バッドジンクス×シュガーラバー
さてどうする、とひそかに頭の片隅で考え続けて2週間。

ひとまずこの問題は脇に放り投げ、恒例の“市場調査”に小糸を連れ出したことが、またさらに俺の中にある彼女への興味を刺激する結果となってしまった。

ロールケーキをひとくち食べた瞬間の、ほどけるような笑顔とか。

彼女の小作りでぽってりとした唇の横についたクリームを何気なく取ってやったときに見せた、羞恥心でいっぱいの表情とか。

俺が開発した商品を、「1番好き」だと言ってくれたこととか。

困ったことに、小糸の言動はどうにも俺の琴線に触れて──自分がどんどん彼女に惹かれていくのを、止めることができない。

けれども無自覚に俺を翻弄する小糸は、想像以上に一筋縄ではいかない女だった。

男が苦手、とは異動初日に聞いてはいたが、言動がどうにも釈然としないのだ。

同じテーブルを囲んでスイーツを食べているうちに会話が増え、少しは慣れてくれたかと思ったら、帰りの車中でまたパッタリと黙り込み、絶対にこちらと目を合わせようとしない。

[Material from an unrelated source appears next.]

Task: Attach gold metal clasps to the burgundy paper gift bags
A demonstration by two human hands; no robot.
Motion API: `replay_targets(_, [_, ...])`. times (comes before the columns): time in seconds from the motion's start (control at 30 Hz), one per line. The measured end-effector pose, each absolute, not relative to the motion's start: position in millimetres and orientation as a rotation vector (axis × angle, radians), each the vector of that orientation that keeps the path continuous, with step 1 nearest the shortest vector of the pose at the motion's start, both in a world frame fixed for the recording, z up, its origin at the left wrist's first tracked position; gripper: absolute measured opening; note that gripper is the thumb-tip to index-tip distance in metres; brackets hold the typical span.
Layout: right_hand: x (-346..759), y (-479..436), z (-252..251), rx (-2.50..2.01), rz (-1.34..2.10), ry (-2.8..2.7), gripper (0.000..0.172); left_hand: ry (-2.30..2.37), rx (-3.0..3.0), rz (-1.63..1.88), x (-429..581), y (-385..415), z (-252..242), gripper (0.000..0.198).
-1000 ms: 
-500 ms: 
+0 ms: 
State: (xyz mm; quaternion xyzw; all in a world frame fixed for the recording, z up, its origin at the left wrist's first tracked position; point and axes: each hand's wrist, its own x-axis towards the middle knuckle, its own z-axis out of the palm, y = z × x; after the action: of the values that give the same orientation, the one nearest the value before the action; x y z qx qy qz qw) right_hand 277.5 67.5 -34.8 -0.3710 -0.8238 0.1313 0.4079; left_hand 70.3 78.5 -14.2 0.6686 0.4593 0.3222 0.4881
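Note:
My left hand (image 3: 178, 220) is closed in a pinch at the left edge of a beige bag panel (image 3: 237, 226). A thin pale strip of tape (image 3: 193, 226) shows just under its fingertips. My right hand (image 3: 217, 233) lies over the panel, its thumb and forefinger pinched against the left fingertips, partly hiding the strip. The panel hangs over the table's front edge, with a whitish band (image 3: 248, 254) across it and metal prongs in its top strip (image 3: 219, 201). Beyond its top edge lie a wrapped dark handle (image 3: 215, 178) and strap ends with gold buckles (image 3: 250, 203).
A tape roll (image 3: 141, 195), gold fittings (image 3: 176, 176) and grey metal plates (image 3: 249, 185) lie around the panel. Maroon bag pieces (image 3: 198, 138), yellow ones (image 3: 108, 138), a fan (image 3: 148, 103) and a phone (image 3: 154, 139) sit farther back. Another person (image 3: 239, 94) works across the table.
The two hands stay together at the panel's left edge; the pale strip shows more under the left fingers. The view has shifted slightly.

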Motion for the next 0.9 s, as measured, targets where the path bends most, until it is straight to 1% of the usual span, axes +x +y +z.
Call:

社に戻ってからもそれは続き、とうとう、俺の我慢の限界がきた。



『待て小糸。ちょうどいい、少し話がある』

『えっ!? や、あの、は、話って』

『3分で済む。……おまえが、素直に吐きさえすればだが』



オフィスがあるフロアのエレベーター前。今まさに退社するところだった小糸に出くわし、その細い腕を掴んで引き留める。

そうして連れ込んだミーティングルームで、ここまで徹底的に俺を避ける理由を問い詰めれば、返ってきたのは予想外すぎる言葉だった。